Während der LTE blieb die 6MWD im Durchschnitt bei über 400 m. Die beobachteten mittleren Veränderungen gegenüber dem Ausgangswert betrugen +5,86 m (SD 44,56; n = 16) nach 6 Monaten, -3,43 m (SD 74,77, n = 12) nach 12 Monaten, +28,98 m (SD 66,71, n = 9) nach 18 Monaten und -11,80 m (SD 35,40, n = 4) nach 24 Monaten. Spätere Visiten umfassten Daten von nur 4 oder weniger Patienten und sind daher hier nicht mit einbezogen.
Die Mehrzahl der Patienten blieb von Studienbeginn bis nach 24 Monaten stabil in der WHO-Funktionsklasse II. Eine klinische Verschlechterung wurde während der Hauptphase bei insgesamt 8 Patienten (33,3%) beobachtet. Eine Hospitalisierung wegen Rechtsherzinsuffizienz wurde bei 5 Patienten (20,8%) berichtet. Während des Beobachtungszeitraums traten keine Todesfälle auf.
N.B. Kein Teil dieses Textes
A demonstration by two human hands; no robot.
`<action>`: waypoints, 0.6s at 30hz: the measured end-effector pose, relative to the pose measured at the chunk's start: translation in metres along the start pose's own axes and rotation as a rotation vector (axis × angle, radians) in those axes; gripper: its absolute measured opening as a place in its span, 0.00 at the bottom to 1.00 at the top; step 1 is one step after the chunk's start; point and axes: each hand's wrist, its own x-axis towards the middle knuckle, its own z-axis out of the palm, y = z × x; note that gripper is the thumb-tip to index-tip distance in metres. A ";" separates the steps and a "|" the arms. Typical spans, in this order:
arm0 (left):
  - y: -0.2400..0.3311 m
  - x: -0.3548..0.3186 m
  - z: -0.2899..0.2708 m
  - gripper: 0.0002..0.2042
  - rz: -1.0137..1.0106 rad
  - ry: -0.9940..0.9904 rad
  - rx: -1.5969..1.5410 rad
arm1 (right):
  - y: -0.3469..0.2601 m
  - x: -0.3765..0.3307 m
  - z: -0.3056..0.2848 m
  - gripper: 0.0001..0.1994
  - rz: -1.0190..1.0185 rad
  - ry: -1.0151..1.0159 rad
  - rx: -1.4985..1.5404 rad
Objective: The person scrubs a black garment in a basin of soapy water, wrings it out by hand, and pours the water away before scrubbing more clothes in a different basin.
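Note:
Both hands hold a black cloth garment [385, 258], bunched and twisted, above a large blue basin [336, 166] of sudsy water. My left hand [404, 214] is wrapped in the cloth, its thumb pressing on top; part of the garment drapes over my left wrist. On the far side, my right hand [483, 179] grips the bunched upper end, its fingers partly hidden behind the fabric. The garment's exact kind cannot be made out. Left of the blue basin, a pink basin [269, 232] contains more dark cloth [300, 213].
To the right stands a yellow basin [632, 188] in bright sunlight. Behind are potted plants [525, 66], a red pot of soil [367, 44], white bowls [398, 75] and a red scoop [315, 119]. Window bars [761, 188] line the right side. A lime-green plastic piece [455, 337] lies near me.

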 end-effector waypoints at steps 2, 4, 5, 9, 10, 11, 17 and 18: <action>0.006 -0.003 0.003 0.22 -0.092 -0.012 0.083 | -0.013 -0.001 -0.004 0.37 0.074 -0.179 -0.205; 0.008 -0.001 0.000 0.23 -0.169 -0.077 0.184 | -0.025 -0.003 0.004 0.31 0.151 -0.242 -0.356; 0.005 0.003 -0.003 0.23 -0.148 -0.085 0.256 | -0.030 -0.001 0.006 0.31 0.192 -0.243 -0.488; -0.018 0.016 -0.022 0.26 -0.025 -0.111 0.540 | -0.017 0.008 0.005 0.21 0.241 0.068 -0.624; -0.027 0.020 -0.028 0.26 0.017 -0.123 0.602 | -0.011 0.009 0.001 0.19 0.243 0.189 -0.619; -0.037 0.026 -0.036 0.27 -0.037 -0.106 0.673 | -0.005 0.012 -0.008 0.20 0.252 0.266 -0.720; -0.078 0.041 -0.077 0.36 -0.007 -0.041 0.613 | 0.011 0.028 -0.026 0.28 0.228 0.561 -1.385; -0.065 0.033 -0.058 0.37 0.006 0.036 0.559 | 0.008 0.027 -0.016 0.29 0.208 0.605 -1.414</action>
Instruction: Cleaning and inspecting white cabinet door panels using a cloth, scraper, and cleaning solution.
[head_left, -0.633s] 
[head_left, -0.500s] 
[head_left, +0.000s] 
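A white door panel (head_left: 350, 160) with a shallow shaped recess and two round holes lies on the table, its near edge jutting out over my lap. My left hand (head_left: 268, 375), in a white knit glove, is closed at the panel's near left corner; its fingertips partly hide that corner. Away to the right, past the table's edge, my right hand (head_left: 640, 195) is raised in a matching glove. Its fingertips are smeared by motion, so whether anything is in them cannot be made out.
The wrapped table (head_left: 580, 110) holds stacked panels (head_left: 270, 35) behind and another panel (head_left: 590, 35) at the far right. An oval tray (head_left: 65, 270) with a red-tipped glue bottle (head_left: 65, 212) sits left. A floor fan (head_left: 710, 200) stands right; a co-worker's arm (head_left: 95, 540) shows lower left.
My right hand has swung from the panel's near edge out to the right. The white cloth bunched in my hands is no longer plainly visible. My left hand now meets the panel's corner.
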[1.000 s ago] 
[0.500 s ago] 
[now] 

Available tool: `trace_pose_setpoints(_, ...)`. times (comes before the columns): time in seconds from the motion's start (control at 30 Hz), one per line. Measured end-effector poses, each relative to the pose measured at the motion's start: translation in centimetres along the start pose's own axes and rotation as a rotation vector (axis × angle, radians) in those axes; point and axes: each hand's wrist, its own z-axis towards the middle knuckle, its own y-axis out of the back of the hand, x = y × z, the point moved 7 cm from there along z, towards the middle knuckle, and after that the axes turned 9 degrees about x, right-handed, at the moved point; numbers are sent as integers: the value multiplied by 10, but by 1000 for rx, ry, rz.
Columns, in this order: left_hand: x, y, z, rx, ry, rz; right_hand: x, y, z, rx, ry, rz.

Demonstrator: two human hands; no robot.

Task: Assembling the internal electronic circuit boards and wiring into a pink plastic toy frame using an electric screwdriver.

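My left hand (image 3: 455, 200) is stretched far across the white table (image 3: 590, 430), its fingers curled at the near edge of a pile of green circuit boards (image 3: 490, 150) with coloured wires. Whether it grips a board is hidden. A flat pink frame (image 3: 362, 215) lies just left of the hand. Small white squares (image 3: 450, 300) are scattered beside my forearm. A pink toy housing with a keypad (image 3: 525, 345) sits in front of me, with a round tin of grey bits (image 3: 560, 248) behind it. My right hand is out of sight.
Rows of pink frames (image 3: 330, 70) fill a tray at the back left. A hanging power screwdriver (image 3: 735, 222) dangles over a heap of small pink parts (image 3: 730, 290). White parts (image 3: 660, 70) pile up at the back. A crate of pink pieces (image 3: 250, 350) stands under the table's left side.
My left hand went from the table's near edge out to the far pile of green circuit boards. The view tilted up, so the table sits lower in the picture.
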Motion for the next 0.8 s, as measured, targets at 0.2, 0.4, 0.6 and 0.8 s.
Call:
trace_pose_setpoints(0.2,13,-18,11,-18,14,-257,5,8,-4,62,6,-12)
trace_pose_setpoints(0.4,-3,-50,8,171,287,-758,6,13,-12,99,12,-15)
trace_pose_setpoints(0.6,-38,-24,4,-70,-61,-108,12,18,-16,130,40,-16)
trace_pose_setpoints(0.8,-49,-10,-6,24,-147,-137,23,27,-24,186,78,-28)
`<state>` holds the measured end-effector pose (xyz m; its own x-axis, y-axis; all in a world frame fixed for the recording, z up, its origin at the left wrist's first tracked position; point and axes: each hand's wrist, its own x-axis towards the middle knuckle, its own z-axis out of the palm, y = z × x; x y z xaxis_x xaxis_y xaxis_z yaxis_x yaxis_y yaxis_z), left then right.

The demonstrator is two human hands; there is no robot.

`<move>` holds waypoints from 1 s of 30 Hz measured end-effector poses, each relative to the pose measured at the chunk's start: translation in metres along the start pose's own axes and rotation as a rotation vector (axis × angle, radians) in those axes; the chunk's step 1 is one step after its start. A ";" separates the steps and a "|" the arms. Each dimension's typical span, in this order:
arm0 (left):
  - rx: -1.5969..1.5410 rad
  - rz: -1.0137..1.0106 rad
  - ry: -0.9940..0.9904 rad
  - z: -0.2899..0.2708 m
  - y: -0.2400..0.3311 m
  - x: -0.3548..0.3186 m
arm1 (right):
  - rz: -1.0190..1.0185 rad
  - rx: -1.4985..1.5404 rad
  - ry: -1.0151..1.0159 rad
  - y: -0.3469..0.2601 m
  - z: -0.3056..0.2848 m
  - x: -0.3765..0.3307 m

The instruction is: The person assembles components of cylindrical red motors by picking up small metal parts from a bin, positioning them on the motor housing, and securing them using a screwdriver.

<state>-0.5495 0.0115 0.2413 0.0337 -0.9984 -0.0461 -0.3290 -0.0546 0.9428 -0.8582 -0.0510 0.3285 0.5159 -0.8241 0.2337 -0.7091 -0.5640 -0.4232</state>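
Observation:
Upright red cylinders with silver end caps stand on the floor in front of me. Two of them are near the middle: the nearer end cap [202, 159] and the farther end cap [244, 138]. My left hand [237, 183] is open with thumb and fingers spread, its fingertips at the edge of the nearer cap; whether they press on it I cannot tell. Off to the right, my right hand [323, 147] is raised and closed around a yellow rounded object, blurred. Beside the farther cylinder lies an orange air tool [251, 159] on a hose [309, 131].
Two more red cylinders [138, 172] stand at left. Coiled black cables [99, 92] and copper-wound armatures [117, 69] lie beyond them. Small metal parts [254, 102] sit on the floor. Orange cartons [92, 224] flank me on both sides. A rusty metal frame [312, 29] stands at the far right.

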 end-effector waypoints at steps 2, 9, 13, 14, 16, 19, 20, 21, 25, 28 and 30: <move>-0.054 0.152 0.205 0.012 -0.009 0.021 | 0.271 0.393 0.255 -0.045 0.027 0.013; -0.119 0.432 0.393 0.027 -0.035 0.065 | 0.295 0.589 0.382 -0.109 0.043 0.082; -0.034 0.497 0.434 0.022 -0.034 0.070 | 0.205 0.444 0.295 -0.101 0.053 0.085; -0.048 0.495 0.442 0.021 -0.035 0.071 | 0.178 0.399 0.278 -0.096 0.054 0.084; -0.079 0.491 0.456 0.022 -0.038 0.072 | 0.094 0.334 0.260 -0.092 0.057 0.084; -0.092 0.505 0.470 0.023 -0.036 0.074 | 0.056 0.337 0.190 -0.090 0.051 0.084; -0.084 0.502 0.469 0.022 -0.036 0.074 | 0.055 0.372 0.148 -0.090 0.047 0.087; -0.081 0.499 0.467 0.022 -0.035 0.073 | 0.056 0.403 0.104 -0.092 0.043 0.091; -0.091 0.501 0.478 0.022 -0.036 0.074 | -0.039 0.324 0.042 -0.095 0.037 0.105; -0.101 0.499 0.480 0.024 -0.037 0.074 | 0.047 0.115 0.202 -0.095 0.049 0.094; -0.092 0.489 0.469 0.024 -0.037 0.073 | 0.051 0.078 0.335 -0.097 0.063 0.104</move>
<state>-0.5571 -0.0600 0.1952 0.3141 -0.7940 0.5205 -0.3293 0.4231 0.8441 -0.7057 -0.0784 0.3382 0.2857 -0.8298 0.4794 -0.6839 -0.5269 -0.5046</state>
Langzeitsicherheit bei PAH und CTEPH
Die Sicherheitsstudie EXPERT nach der Zulassung war eine globale, multizentrische, prospektive, unkontrollierte, nicht-interventionelle Kohortenstudie, an der 1282 mit Riociguat behandelte Patienten mit CTEPH (n = 956) und PAH (n = 326) teilnahmen, um die langfristige Arzneimittelsicherheit in der klinischen Praxis weiter zu untersuchen. Die gesamte Arzneimittelexposition betrug 1898 Personenjahre. Für 794/1282 Patienten (61,9%) wurde ein Beobachtungszeitraum von mindestens 21 Monaten angegeben.
Die Ergebnisse von EXPERT stimmen mit dem bestehenden Sicherheitsprofil von Riociguat aus früheren klinischen Studien für PAH und CTEPH überein.
Patienten mit pulmonaler Hypertonie verbunden mit idiopathischen interstitiellen Pneumonien (PHIIP)
Eine randomisierte, doppelblinde, placebokontrollierte Phase-II-Studie (RISE-IIP) zur Bewertung der Wirksamkeit und Sicherheit von Riociguat bei Patienten mit symptomatischer pulmonaler Hypertonie verbunden mit idiopathischen interstitiellen Pneumonien (PH-IIP) wurde vorzeitig abgebrochen auf Grund eines erhöhten Sterberisiko sowie eines erhöhten Risikos für das Auftreten schwerwiegender Nebenwirkungen bei Patienten, die mit Riociguat behandelt wurden sowie aufgrund einer fehlenden Wirksamkeit. Während der Hauptphase der Studie starben mehr Patienten, die Riociguat nahmen (11% vs. 4%), bzw. hatten schwerwiegende unerwünschte Ereignisse (37% vs. 23%). Während der Langzeitphase starben mehr Patienten, die von der Placebogruppe auf Riociguat wechselten (21%), als Patienten, die in der Riociguat-Gruppe fortgeführt wurden (3%).
Riociguat darf daher bei Patienten mit pulmonaler Hypertonie verbunden mit idiopathischen interstitiellen Pneumonien nicht angewendet werden (siehe «Kontraindikationen»).